As for the much touted argument that it is their religion and therefore sacrosanct, I repeat my wish for some testing of that principle by a fundamentalist pagan
Seriously, what would happen if we demanded the right to dance naked around a May Pole, or even better, have a public orgy in the fields to help fertility?

Then there is the argument that telling a woman what not to wear is just as bad as telling her what to wear, so people who want to remove face coverings are as bad as the Taliban. Come on now. A bit of perspective here please. This argument suffers from the slippery slope fallacy, the idea that a bit of something is the same as a lot of it. According to that logic a gentle summer breeze is the same as Hurricane Sandy. They are both wind. All we are asking is one small concession.

Back in the early sixties we spent some summers in a rural area in Southern Spain, before that country had quite joined the modern era. It never entered my mind to dress in shorts on the street  there. It would have been disrespectful to the local culture. In this culture, we encourage equality between genders and we show our face. Doing otherwise, especially at a moment when one joins the nation as a member, is a sign of disrespect of our culture. 

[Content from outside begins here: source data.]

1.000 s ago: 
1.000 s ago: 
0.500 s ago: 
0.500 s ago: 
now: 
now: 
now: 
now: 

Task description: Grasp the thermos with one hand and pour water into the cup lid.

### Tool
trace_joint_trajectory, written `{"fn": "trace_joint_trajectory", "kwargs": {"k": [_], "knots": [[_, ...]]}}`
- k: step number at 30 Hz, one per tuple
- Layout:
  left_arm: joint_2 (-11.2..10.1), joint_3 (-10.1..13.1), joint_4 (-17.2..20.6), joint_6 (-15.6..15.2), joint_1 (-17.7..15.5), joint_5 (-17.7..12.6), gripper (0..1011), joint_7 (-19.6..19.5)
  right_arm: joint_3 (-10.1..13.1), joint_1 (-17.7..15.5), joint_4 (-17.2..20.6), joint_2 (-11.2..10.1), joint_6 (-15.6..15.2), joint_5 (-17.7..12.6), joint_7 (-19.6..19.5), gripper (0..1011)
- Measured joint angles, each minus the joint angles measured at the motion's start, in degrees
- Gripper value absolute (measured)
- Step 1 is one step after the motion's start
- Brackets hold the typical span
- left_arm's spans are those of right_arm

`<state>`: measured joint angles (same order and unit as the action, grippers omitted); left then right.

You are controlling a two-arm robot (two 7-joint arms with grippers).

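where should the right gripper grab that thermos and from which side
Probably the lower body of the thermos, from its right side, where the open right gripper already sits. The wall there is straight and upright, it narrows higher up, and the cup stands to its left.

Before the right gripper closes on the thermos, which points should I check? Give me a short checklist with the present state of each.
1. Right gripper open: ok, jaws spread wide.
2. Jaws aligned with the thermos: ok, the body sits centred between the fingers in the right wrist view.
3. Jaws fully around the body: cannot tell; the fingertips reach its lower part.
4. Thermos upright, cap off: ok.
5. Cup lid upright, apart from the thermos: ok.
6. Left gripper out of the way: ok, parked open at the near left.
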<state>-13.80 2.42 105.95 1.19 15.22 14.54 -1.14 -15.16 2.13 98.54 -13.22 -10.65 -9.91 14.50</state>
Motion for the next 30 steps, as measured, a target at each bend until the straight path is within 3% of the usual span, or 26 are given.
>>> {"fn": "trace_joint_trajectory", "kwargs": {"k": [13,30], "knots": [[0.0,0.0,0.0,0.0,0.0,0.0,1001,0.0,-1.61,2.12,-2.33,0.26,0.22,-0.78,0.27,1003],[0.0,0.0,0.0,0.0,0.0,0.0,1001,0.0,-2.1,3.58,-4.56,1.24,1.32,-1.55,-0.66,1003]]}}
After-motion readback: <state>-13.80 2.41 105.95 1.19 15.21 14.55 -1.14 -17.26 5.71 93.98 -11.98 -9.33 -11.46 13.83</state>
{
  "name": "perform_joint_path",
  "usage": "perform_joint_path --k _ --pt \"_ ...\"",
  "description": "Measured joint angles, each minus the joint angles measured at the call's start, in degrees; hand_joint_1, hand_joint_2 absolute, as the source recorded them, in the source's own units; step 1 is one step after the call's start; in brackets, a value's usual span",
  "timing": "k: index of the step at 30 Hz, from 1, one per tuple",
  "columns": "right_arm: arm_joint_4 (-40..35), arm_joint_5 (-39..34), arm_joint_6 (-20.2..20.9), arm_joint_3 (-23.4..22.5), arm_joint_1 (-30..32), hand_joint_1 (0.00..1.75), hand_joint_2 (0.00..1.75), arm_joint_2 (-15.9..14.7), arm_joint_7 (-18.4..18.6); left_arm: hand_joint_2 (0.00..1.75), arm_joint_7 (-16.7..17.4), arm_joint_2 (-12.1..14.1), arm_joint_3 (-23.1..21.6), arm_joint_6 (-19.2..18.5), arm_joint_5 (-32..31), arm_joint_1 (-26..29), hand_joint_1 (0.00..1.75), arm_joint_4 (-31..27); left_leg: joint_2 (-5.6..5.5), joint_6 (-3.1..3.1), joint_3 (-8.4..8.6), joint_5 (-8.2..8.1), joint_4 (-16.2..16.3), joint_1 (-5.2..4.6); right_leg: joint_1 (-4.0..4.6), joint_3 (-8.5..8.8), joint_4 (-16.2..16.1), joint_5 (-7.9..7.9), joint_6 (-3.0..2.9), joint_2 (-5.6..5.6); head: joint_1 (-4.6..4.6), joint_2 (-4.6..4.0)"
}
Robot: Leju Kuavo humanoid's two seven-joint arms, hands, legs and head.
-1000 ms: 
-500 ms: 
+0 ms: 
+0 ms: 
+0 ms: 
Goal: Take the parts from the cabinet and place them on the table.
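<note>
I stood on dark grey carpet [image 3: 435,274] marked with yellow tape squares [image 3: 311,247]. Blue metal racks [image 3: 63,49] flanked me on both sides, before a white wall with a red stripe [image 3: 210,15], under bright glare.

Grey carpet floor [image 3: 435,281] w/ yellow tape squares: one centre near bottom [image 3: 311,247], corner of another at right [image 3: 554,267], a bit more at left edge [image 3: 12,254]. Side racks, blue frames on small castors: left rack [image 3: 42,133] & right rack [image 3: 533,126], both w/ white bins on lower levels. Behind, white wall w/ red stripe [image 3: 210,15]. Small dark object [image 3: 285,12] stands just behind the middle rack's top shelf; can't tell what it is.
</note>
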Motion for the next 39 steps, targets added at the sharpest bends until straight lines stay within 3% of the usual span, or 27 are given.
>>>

Attempts at legislation seem to have a reverse effect. It gives the thing way too much attention and may encourage people to take up the custom who would otherwise not go near it. 

I am an immigrant myself, always aware that I live on a stolen continent. North America is relatively empty. It stands to reason more people from all over the world should move here. I welcome them. I love going to metro Vancouver and seeing the rainbow. 

However, some achievements from Western civilisation truly are progress. I refuse to apologise for  resenting the Niqab as a symbol of misogyny.

The linked blog contains words by a Canadian of Pakistani origin who feels baffled and betrayed by the PC crowd. Please pay attention to Eiynah "Nice Mangos".

1 comment:

Sean Jeating said...

To cut a long com(pli)ment short: Excellent.